> [Work item]: A faithful copy of every entry, with the pictures removed, is what is needed here.

> [Data listing]:
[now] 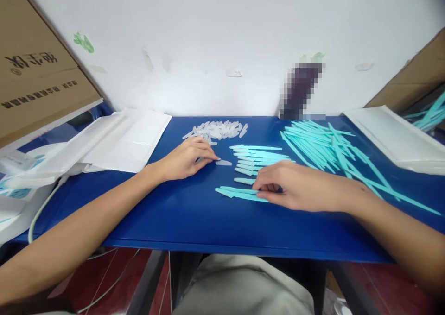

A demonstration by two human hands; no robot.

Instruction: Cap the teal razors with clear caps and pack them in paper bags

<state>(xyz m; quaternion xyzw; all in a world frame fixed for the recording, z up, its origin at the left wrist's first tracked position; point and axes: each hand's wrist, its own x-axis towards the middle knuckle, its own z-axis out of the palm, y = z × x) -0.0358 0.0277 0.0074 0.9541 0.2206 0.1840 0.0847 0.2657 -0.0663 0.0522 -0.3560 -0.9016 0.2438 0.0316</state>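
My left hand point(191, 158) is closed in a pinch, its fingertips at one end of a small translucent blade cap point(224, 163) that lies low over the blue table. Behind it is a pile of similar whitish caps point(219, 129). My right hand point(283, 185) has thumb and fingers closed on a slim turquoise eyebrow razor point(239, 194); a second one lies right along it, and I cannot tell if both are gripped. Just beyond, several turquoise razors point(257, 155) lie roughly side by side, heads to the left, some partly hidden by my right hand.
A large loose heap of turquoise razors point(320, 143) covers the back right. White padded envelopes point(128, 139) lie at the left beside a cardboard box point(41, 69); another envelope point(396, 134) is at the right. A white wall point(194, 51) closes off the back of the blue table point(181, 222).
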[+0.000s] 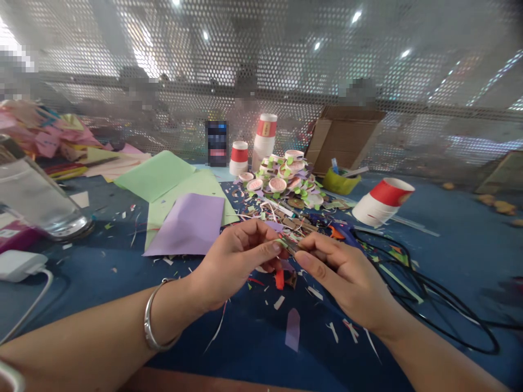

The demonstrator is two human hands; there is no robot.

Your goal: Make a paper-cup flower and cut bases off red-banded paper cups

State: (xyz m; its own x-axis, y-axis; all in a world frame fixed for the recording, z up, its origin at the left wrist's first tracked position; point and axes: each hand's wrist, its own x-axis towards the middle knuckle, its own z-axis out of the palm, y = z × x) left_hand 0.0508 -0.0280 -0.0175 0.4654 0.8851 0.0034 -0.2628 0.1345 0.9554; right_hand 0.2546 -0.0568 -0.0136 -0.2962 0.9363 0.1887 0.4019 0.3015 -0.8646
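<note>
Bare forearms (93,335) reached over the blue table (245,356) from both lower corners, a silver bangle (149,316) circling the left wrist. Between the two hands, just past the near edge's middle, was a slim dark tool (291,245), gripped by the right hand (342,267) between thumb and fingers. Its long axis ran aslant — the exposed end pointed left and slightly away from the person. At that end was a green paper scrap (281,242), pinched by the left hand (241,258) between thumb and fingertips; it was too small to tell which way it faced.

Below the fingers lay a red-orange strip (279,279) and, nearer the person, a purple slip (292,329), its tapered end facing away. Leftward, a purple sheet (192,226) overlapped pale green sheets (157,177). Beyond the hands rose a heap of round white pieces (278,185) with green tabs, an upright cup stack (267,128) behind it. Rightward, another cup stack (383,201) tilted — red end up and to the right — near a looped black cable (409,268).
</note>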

> [Result of the exercise]:
[now] 

A demonstration by two human hands; no robot.

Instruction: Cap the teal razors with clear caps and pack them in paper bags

<state>(xyz m; quaternion xyzw; all in a world frame fixed for the recording, z up, its origin at the left wrist's first tracked position; point and axes: each hand's wrist, its own x-axis towards the middle knuckle, its own z-axis out of the palm, y = z × x) -0.0358 0.0277 0.0074 0.9541 0.2206 0.1840 0.0847 0.2657 -0.0663 0.0522 -0.3560 -0.9016 0.2438 0.0316</state>
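My left hand point(191, 158) is closed in a pinch, its fingertips at one end of a small translucent blade cap point(224, 163) that lies low over the blue table. Behind it is a pile of similar whitish caps point(219, 129). My right hand point(283, 185) has thumb and fingers closed on a slim turquoise eyebrow razor point(239, 194); a second one lies right along it, and I cannot tell if both are gripped. Just beyond, several turquoise razors point(257, 155) lie roughly side by side, heads to the left, some partly hidden by my right hand.
A large loose heap of turquoise razors point(320, 143) covers the back right. White padded envelopes point(128, 139) lie at the left beside a cardboard box point(41, 69); another envelope point(396, 134) is at the right. A white wall point(194, 51) closes off the back of the blue table point(181, 222).
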[+0.000s] 

The demonstrator is two human hands; there is no robot.

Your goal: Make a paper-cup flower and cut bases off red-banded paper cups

State: (xyz m; its own x-axis, y-axis; all in a world frame fixed for the recording, z up, its origin at the left wrist's first tracked position; point and axes: each hand's wrist, its own x-axis towards the middle knuckle, its own z-axis out of the palm, y = z × x) left_hand 0.0508 -0.0280 -0.0175 0.4654 0.8851 0.0034 -0.2628 0.1345 0.9554; right_hand 0.2546 -0.0568 -0.0136 -0.2962 0.9363 0.1887 0.4019 0.3015 -0.8646
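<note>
Bare forearms (93,335) reached over the blue table (245,356) from both lower corners, a silver bangle (149,316) circling the left wrist. Between the two hands, just past the near edge's middle, was a slim dark tool (291,245), gripped by the right hand (342,267) between thumb and fingers. Its long axis ran aslant — the exposed end pointed left and slightly away from the person. At that end was a green paper scrap (281,242), pinched by the left hand (241,258) between thumb and fingertips; it was too small to tell which way it faced.

Below the fingers lay a red-orange strip (279,279) and, nearer the person, a purple slip (292,329), its tapered end facing away. Leftward, a purple sheet (192,226) overlapped pale green sheets (157,177). Beyond the hands rose a heap of round white pieces (278,185) with green tabs, an upright cup stack (267,128) behind it. Rightward, another cup stack (383,201) tilted — red end up and to the right — near a looped black cable (409,268).
</note>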

That concludes the answer.